YOUR TASK » For each line in the data below that holds "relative", return a copy.

:: MATERIAL SUPPLIED ::

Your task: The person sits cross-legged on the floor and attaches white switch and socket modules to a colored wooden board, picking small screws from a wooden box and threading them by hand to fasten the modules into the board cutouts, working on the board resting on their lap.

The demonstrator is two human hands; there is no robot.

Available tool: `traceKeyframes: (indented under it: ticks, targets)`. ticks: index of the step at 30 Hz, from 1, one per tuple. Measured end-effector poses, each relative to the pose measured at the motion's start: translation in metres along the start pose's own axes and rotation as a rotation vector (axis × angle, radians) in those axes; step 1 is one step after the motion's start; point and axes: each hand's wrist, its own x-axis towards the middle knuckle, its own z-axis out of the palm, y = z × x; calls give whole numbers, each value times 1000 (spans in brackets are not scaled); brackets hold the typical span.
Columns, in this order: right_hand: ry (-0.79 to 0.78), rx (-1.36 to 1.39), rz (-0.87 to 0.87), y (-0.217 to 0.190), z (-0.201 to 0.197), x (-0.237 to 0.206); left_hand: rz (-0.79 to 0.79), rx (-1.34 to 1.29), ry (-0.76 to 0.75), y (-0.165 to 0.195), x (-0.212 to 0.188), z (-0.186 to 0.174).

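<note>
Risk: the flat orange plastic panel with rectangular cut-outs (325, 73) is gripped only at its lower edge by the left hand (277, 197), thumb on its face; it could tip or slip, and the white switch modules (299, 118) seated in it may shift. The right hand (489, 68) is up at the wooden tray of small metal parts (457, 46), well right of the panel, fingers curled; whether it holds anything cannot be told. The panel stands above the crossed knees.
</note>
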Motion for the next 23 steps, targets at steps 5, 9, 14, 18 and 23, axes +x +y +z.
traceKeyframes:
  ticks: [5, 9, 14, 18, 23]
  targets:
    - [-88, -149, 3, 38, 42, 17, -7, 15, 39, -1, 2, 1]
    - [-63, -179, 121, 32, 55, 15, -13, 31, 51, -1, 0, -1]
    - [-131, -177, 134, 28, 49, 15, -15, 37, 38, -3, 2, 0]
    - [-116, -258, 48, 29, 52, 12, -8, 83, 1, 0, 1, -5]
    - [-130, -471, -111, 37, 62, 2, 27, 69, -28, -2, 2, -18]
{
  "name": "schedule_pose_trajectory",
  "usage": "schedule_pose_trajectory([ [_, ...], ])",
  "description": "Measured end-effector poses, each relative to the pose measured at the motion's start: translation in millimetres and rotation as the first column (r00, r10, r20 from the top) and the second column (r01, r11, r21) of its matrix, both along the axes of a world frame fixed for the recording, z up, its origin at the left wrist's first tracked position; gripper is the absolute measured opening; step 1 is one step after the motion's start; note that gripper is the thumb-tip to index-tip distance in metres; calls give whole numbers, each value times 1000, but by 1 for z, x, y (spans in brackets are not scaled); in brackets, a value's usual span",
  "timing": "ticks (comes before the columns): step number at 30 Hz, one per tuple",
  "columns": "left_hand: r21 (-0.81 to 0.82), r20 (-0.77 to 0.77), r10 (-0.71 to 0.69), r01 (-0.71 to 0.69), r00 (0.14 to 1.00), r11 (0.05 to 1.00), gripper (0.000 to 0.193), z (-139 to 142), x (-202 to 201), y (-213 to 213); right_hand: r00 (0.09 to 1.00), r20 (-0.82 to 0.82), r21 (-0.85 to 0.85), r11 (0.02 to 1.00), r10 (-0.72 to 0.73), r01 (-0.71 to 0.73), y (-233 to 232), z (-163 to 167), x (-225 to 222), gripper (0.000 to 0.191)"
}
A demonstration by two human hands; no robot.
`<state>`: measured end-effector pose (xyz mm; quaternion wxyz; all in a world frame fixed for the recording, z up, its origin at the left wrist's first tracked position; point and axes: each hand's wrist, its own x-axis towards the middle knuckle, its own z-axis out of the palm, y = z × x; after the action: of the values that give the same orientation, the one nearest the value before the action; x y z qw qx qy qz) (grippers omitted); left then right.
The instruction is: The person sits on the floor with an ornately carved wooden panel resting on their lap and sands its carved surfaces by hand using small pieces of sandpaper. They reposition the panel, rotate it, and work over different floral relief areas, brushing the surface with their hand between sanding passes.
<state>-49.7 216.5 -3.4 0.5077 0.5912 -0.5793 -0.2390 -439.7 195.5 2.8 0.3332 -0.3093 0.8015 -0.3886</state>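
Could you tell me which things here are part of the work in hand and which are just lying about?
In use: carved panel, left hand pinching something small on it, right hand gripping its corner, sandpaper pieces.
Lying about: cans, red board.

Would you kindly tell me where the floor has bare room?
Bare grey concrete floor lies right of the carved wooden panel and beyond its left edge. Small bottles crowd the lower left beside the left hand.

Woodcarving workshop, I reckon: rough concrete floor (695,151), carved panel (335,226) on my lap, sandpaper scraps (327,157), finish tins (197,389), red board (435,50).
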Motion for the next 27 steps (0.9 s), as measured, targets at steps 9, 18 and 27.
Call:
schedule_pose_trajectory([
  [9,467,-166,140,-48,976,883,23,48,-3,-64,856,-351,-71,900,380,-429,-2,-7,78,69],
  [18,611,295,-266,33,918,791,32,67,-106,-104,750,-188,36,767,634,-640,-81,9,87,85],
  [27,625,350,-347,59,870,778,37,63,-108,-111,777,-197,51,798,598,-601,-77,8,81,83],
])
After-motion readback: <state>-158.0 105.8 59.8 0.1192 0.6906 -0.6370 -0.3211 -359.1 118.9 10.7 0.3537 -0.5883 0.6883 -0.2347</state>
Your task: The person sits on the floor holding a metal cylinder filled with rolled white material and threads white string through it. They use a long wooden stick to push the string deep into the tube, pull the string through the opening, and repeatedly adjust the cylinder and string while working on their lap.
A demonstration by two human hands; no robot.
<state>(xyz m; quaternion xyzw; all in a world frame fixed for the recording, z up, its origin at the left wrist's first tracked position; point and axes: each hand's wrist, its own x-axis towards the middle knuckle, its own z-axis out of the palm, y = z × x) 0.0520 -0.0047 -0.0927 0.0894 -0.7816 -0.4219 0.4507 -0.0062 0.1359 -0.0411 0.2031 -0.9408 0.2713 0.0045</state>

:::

RESPONSE BELOW »
Available tool: `traceKeyframes: (indented under it: ticks, targets)`. ticks: index of the step at 30 Hz, from 1, one per tuple. Measured end-effector poses, each relative to the pose measured at the motion's start: translation in metres along the start pose's own axes and rotation as a rotation vector (axis × angle, radians) in those axes; step 1 is one step after the motion's start; point and axes: each hand's wrist, its own x-axis towards the middle knuckle, its own z-axis out of the palm, y = z × x; calls give whole numbers, each value times 1000 (spans in brackets are not scaled); brackets hold the typical span.
  "description": "Measured end-effector poses, each relative to the pose measured at the motion's start: translation in millimetres and rotation as the first column (r00, r10, r20 from the top) and the second column (r01, r11, r21) of its matrix, both along the axes of a world frame fixed for the recording, z up, its origin at the left wrist's first tracked position; gripper is the absolute measured opening; step 1 is one step after the motion's start; note that gripper is the thumb-tip to index-tip distance in metres; calls give whole numbers, each value times 1000, but by 1 for z, x, y (spans in brackets are not scaled); in brackets, a value's usual span",

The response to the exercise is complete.